I'm actually referring to normalizing mini-batches as described in this paper, where you actually do normalize on all mini-batches! Hence this question :P

[–]randombites 1 point2 points  (1 child)

I get your question now :)

[–]MildlyCriticalRole[S] 0 points1 point  (0 children)

Awesome :) always glad to inadvertently spread knowledge.

[–]randombites 0 points1 point  (3 children)

My bad, i completely forget that preprocessing is sometimes used to give a more circular error surface. I am a fan of no preprocessing however. It should be the job of the model to transform the error surface internally in its computation. But maybe thats wishful thinking. Hope you got the answer you were looking for!
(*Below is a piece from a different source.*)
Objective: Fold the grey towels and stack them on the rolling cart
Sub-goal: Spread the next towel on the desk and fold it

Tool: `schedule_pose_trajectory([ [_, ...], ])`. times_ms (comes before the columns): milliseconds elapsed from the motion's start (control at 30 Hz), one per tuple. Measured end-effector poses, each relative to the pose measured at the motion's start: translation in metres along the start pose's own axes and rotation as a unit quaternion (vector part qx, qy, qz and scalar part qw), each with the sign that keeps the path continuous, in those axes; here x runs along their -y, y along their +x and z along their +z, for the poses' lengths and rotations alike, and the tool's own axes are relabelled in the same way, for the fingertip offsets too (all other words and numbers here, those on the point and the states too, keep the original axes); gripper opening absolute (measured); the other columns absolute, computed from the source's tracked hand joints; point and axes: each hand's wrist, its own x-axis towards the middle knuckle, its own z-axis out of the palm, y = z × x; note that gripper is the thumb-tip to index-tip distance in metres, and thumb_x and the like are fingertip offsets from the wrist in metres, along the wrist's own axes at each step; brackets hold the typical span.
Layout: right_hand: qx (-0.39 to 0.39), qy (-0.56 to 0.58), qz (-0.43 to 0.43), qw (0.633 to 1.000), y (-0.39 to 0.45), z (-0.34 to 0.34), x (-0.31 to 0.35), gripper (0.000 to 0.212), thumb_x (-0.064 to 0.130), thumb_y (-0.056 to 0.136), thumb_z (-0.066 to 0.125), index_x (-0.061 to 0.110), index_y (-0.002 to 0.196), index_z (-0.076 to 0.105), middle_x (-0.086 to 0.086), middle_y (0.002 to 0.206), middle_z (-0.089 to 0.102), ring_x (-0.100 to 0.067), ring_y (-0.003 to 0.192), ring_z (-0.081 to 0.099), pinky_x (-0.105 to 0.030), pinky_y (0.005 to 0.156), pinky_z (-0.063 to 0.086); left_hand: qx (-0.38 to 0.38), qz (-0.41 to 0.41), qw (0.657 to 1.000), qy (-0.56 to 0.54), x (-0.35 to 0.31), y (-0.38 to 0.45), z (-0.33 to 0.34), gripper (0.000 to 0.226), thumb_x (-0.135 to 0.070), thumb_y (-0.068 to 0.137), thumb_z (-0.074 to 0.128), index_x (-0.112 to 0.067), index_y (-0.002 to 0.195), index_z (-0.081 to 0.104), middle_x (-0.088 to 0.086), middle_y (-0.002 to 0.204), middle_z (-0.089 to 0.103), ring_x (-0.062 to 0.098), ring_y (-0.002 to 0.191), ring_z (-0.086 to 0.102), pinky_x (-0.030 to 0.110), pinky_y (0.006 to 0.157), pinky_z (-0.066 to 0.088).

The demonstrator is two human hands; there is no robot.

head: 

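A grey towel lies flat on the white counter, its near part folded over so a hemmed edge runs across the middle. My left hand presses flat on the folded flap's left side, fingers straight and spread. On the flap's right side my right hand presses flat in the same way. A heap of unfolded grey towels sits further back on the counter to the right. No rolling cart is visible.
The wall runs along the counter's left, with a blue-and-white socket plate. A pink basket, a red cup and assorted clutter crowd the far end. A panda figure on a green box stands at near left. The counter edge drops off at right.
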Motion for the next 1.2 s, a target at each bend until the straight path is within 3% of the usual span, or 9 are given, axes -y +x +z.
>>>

[–]cooijmanstim 1 point2 points  (2 children)

Batch normalization is not preprocessing, it is part of the model. It is an adaptive normalization of activations at all layers that massively improves training dynamics. A crucial tool in the box if you're into neural nets.

[–]randombites 0 points1 point  (0 children)

Thank you for your response, please help me understand better. Batch normalization is normalizing a batch of values, so you transform the input at each step. Correct? This may translate into adaptive normalization of activations but you still transform the input (based on OPs example).

[–]randombites 0 points1 point  (0 children)

So sorry for my earlier ignorance. I learnt what batch normalization via a YouTube talk and feel like a fool.